When you write out the listing, keep each word exactly as it stands but include none of its images.

####

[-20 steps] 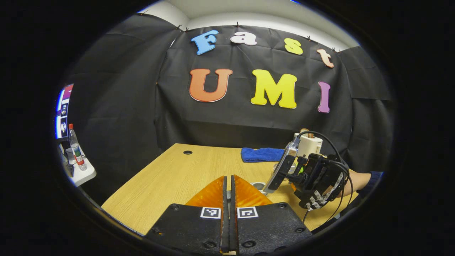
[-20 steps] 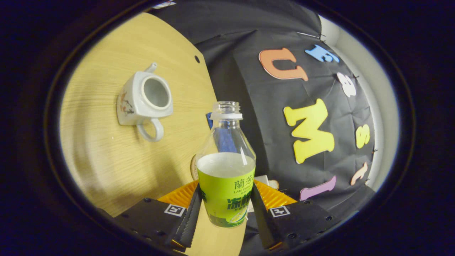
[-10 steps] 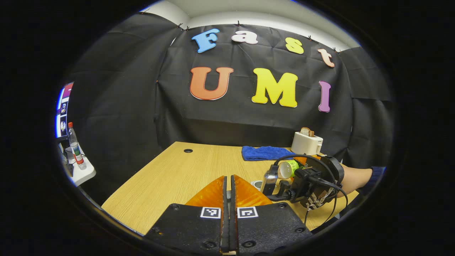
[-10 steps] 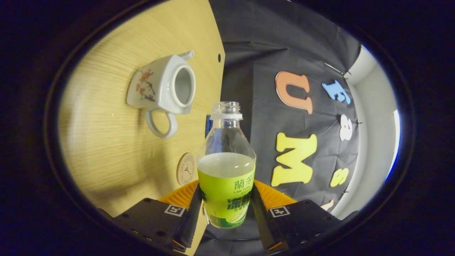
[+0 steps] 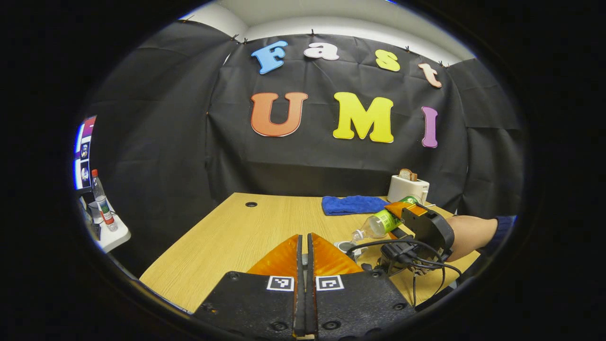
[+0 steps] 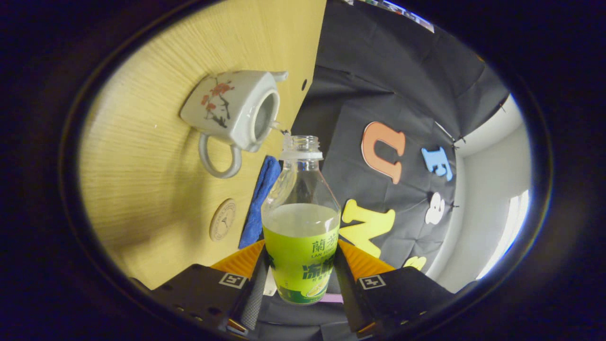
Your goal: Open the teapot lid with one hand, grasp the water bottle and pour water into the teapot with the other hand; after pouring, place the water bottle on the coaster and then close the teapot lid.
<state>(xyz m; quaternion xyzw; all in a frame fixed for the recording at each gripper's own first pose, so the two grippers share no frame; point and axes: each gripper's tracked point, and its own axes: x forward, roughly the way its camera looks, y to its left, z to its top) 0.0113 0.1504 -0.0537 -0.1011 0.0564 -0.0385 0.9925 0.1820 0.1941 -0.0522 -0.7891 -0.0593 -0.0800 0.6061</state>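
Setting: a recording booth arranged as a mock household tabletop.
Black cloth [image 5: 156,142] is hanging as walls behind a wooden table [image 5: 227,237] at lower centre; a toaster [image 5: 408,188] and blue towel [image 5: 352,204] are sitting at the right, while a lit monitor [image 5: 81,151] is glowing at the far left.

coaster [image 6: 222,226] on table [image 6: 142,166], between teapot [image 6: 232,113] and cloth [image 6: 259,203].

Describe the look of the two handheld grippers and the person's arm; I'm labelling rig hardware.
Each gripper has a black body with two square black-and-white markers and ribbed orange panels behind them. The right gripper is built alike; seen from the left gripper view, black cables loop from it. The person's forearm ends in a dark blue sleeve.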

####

--- RESULT OF THIS TASK ---
[-20 steps] 
[-20 steps] 
[-10 steps] 
[-10 steps] 
[+0 steps] 
[+0 steps] 
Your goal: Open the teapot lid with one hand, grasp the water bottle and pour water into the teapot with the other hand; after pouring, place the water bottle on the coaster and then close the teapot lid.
<state>(xyz m; quaternion xyzw; all in a frame fixed for the recording at each gripper's own first pose, so the two grippers share no frame; point and axes: each gripper's tracked point, and its own axes: x forward, roughly the way its camera looks, y to its left, z to its top) 0.0113 0.1504 -0.0537 -0.1011 0.0564 -0.0385 0.9925 0.1820 0.1941 -0.0522 -0.7891 -0.0593 -0.0800 0.6061</state>
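Setting: a recording booth arranged as a mock household tabletop.
Black cloth [image 5: 156,142] is hanging as walls behind a wooden table [image 5: 227,237] at lower centre; a toaster [image 5: 408,188] and blue towel [image 5: 352,204] are sitting at the right, while a lit monitor [image 5: 81,151] is glowing at the far left.

coaster [image 6: 222,226] on table [image 6: 142,166], between teapot [image 6: 232,113] and cloth [image 6: 259,203].

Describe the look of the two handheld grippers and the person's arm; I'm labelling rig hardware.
Each gripper has a black body with two square black-and-white markers and ribbed orange panels behind them. The right gripper is built alike; seen from the left gripper view, black cables loop from it. The person's forearm ends in a dark blue sleeve.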

The exercise has been completed.